Annika Falkengren lives in Geneva, Switzerland, with her family.

==Early life and education==
Annika Falkengren was born on 12 April 1962 in Bangkok where her parents were stationed as diplomats for the Swedish Ministry of Foreign Affairs. She returned to Sweden to pursue her studies at the Sigtunaskolan Humanistiska Läroverket boarding school and following that continued her higher education at Stockholm University, from where she graduated in 1987 with a Bachelor's degree in business administration and Economics.

==Professional life==
Annika Falkengren joined SEB in 1987 as part of the bank's graduate training program. She progressed through the ranks, holding a number of different roles predominantly in the bank's capital markets business lines before being appointed president and CEO in 2005. She held the position until 2017 when she left SEB to join Lombard Odier as managing partner, a role she held until December 2023.

At Lombard Odier, Annika Falkengren oversaw a number of Group functions including Finance, Risk, Corporate Services and Marketing and Communications. She chaired the Group CSR Committee, and was responsible for the 1Roof project, a new single-site headquarters for the Lombard Odier Group in Geneva.

=== Directorships ===
Annika Falkengren is active on several boards of directors, including Swedish tech lender Ark Capital. Previously she has held a number board level positions, including Chair of the Swedish Bankers' Association; member of the supervisory boards of Munich Re and Volkswagen; and member of the board of directors of Scania, Securitas, FAM and Mentor Sweden.

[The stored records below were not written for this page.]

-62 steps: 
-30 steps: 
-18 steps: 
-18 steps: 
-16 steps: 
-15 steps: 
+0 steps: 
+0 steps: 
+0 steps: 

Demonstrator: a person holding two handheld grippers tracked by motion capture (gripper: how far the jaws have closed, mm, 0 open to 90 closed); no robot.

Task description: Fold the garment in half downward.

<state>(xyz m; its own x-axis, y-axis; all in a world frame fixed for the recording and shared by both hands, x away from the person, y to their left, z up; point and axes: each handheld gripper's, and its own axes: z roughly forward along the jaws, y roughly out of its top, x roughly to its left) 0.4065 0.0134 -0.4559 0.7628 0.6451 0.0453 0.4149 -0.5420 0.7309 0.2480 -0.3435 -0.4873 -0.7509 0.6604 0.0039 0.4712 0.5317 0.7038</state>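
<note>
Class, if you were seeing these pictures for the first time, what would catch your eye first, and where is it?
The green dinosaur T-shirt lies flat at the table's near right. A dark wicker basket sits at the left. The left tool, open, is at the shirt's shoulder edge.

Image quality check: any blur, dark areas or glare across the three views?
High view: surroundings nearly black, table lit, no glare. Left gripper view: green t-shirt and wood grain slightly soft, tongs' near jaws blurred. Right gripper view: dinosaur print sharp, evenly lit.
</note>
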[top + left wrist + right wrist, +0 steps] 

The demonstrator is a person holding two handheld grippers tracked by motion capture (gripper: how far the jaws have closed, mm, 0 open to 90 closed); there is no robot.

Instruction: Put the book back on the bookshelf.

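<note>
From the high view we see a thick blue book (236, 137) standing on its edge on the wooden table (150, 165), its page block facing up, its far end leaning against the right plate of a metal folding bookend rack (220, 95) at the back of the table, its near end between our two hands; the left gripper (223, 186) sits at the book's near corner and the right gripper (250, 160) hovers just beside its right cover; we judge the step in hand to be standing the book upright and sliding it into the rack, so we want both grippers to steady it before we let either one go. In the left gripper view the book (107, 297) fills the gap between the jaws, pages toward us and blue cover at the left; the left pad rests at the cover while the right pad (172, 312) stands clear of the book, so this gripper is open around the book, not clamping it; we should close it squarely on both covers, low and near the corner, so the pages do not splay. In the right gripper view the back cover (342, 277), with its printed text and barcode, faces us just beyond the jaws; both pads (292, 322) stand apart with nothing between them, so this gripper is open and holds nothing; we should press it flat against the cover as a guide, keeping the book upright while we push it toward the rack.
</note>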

=== Recognition and awards ===
Repeatedly ranked by ´Fortune as among the 10 most powerful women in business, Annika Falkengren also received in 2012 the European Banker of the Year Award from Euro Finance Group and was named in 2005 and 2013 as one of the most powerful women in Swedish business by Swedish business magazine Veckans Affärer.

In 2016, Annika Falkengren was awarded the Gold Medal of 12th size of the Order of the Seraphim ribbon by the King of Sweden. In addition, in 2014 she received the Lucia Trade Award from the Swedish American Chamber of Commerce and is also a member of the Royal Swedish Academy of Engineering Sciences since 2011.